Measuring developer relations

DevRel teams face a common challenge: proving their impact while also gathering the operational data they need to work effectively. The key is understanding different types of metrics and how they work together.

DevRel teams need two distinct sets of metrics. Strategic reporting metrics demonstrate the program’s value to the wider organization, while operational metrics help the team optimize their daily work.

For example, a company might track monthly active users (MAU) as a core business metric to measure product adoption. However, MAU is influenced by multiple teams—marketing, product, and DevRel—so it’s not specific enough to reflect DevRel’s direct impact.

Instead, a DevRel team focused on API adoption might report on the specific engagement metrics that contribute to MAU growth, such as:

  • Documentation engagement: Unique visitors to key documentation pages, time spent, and completion rates for getting started guides.
  • Developer activation: Percentage of new sign-ups who create an API key, make their first API call, or complete a tutorial.
  • Community engagement: Participation in forums, Discord/Slack activity, or open-source contributions.
  • Content impact: Views, shares, and referrals from DevRel-produced technical blogs, talks, or videos.

One or two of these could act as reporting metrics to show how the DevRel team contributes to MAU, with the others serving as operational metrics to help identify the impact of the team's work at a more granular level.

Covering DevRel metrics in detail is the job of another article entirely. However, the key thing to know is that what a DevRel program measures and reports depends entirely on why the business is investing developer relations.

Where DevRel fits

You'll find DevRel teams in the marketing, product, and engineering departments of companies. Less often, there might be a dedciated community or DevRel department that reports directly to the C-suite or you'll see a DevRel team reporting to a sales leader.

The department that a DevRel team finds itself in will almost always influence its mission. And the same is true the other way. The company's reason for investing in DevRel will influene which department the team finds itself in.

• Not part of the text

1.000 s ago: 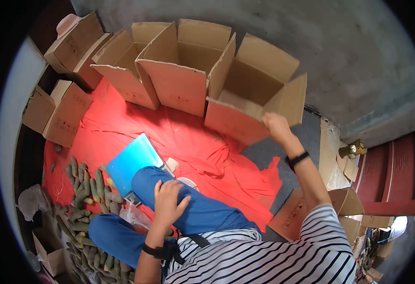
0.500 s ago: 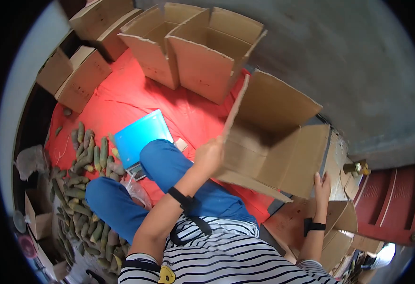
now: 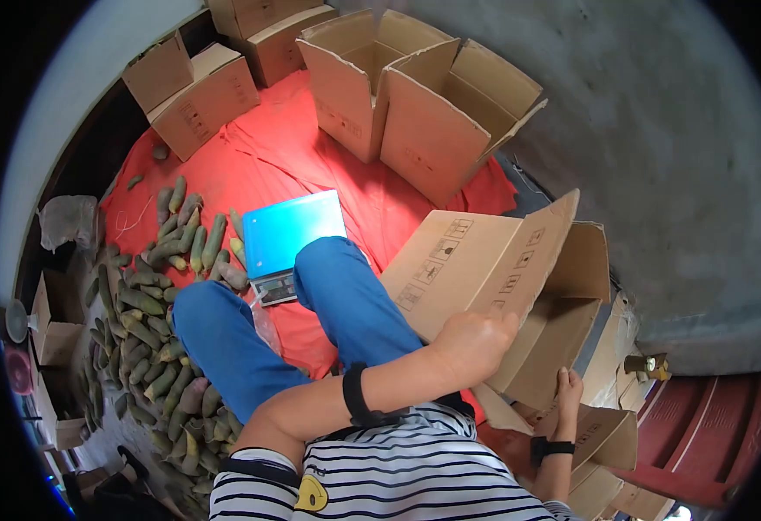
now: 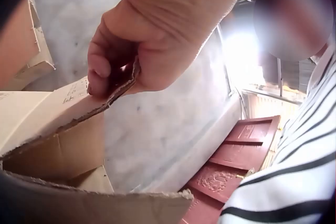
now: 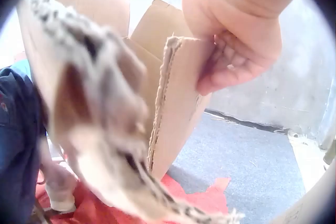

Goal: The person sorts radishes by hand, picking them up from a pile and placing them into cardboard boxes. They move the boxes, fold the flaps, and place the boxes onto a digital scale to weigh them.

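An open cardboard box point(image 3: 454, 265) is tilted beside the person's right knee, its printed outer sides showing. The left hand point(image 3: 476, 347) grips the upper edge of one flap; in the left wrist view its fingers curl around the torn rim, the hand point(image 4: 152, 35) above the box point(image 4: 79, 148). At the box's other side, the right hand point(image 3: 569, 395) holds a flap near its corner. The right wrist view shows that hand point(image 5: 236, 40) with thumb and fingers at the flap point(image 5: 181, 92); part of its grip is hidden.
Two open boxes point(image 3: 432, 139) point(image 3: 341, 100) stand on a red cloth point(image 3: 280, 126) near the wall. A blue-topped scale point(image 3: 289, 230) is before the knees. Long greenish vegetables point(image 3: 141, 300) lie piled at the left. Another open box point(image 3: 610, 438) is at lower right.
The box has come away from the row by the wall, nearer the body, and has turned so its printed sides show. Both hands have come to hold it; the left moved rightward.
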A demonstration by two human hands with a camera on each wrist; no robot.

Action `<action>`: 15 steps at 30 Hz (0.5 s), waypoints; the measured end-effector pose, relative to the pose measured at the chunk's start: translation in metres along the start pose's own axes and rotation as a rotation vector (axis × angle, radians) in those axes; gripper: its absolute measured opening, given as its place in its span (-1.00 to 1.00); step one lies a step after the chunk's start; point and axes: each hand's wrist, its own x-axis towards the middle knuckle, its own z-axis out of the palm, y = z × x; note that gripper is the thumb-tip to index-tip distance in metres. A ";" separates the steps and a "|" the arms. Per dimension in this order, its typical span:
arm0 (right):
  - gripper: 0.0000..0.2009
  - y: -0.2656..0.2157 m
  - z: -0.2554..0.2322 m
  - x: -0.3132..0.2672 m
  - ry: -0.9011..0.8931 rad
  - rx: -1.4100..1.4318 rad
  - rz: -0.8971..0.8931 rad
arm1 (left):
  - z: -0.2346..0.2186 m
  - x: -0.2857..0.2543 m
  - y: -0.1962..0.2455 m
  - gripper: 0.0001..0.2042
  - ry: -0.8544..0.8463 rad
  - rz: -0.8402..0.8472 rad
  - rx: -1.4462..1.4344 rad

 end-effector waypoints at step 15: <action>-0.70 -0.231 0.039 0.036 0.223 0.291 -0.569 | -0.160 -0.033 0.003 -0.90 0.561 -0.055 0.440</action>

Beyond the department, there are a couple of other ways of thinking about how DevRel fits into the organization. First, it's useful to consider the role that developers play for the company, such as:

  • Whether developers are the primary users of their product (like Stripe or MongoDB) or are part of a broader user base (like Salesforce or Adobe).
  • If their developers are decision-makers who select technology or implementers who work with prescribed tools.

Another way of thinking about that is to divide companies into those that are developer-first (that is, developers are the primary audience for the company) or developer-adjacent, where developers are just one of the audiences that the company considers.

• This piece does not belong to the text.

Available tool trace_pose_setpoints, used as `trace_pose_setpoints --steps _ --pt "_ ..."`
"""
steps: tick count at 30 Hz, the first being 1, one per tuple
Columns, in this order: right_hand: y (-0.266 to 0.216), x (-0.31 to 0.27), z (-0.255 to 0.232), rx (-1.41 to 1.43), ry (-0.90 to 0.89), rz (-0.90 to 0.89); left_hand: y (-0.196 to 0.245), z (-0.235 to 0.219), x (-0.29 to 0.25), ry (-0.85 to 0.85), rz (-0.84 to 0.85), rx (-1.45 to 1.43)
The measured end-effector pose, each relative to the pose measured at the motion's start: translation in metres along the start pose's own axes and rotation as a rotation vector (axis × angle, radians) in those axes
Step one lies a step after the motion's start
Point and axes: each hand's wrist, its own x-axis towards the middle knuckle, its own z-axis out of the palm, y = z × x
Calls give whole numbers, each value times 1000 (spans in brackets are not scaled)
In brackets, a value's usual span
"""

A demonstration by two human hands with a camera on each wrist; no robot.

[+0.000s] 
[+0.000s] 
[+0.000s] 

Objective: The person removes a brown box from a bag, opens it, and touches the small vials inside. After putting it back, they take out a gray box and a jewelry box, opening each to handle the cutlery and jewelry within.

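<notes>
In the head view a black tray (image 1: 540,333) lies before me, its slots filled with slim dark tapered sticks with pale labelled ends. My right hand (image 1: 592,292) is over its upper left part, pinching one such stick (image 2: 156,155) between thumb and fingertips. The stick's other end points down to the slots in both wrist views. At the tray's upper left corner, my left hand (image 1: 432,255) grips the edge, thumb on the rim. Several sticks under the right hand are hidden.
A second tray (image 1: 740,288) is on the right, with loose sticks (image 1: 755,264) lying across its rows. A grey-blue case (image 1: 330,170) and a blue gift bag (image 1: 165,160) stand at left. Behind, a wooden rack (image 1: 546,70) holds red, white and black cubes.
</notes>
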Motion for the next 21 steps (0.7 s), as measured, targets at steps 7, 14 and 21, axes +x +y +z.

It's worth noting that DevRel functions aren't always found it just one team. For developer-first companies, DevRel might be a shared responsibility, for example. Typically, you'll find the following organizational models:

  • Vertically integrated DevRel: A single department or team takes care of every aspect of a developer’s engagement with the company, only collaborating with specialist departments (such as engineering or marketing) when there’s a beneficial overlap.
  • Core DevRel: The developer relations team takes care of those functions that wouldn’t happen otherwise, such as developer community, but leaves other aspects to specialised teams (e.g. engineering, marketing, product).
  • Company-wide DevRel: There isn’t a specific team or department for developer relations but, instead, DevRel happens throughout the company.

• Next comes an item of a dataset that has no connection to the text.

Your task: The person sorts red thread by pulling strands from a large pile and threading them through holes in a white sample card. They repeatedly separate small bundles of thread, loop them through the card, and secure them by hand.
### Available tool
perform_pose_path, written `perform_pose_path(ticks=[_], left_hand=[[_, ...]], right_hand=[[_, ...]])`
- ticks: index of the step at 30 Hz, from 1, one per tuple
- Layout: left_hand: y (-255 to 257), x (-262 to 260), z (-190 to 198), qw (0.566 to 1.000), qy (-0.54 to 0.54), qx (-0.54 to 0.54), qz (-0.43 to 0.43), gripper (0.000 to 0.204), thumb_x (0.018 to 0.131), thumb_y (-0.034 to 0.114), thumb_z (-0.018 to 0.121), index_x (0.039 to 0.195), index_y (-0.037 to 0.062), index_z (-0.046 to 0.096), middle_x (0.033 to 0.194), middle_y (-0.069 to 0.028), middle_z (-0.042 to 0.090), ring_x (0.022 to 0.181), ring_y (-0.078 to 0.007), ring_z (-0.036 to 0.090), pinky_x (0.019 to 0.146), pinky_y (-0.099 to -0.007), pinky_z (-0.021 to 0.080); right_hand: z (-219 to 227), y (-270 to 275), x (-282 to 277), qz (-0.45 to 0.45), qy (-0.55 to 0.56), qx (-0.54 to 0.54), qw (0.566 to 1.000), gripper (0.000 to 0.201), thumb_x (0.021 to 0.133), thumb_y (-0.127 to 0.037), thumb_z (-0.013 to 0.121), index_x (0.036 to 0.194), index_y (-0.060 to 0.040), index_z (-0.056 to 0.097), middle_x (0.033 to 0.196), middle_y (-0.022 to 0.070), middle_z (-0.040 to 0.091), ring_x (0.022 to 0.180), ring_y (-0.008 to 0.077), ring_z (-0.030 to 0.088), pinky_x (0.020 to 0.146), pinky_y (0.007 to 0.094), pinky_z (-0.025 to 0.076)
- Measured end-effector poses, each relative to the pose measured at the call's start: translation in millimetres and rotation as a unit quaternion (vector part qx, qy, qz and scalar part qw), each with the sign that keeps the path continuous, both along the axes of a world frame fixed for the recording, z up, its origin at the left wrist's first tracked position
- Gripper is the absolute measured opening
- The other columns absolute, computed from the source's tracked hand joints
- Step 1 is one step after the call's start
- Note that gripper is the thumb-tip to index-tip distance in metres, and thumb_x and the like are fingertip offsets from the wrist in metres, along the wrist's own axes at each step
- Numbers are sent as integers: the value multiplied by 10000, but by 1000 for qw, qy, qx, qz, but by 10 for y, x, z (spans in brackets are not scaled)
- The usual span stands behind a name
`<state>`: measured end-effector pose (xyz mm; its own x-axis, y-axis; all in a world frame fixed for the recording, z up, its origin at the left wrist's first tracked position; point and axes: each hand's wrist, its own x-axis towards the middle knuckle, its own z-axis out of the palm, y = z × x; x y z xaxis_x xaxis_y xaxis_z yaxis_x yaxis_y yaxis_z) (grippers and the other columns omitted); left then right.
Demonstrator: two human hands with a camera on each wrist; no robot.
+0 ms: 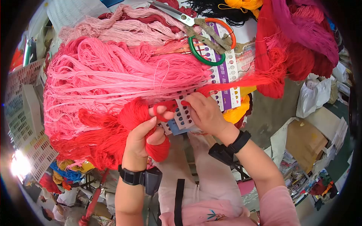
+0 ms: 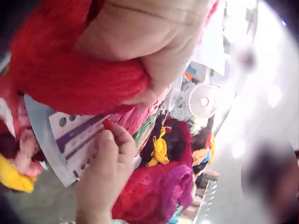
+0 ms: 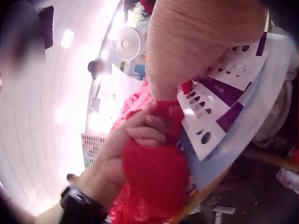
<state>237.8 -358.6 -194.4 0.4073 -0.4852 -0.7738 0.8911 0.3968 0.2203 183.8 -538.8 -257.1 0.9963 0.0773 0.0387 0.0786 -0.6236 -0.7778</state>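
In the head view my left hand (image 1: 142, 137) grips a thick skein of red yarn (image 1: 134, 115), its fingers curled through it, with a loop across the fingertips. Loose red ends fan out to the left. My right hand (image 1: 205, 112), close beside it, pinches a strand of the red yarn (image 2: 107, 124), seen at its fingertips in the left wrist view. A red length (image 1: 241, 81) runs from behind the right hand toward the red heap at right. Under the hands lie colour sample cards (image 1: 182, 119) with rows of holes. In the right wrist view the left hand (image 3: 140, 135) holds the skein.
Pink yarn (image 1: 113, 71) covers the table's left side. Scissors (image 1: 205, 32) with green and orange handles lie across the cards. Red and magenta yarn (image 1: 309, 34) heaps at far right. A white fan (image 2: 202, 100) stands at the back. Cardboard (image 1: 305, 141) sits lower right.
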Motion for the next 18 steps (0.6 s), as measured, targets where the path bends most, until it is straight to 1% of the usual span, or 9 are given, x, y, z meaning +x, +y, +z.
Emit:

DevRel is about serving developers

Developer relations is a varied profession that can look very different depending on where it is practised. But its core characteristic is that it serves the developer audience.

Successful DevRel teams understand that developers have distinct needs and high standards for authenticity. They value technical depth over marketing gloss, peer learning over sales pitches, and expect genuine expertise from the people they engage with.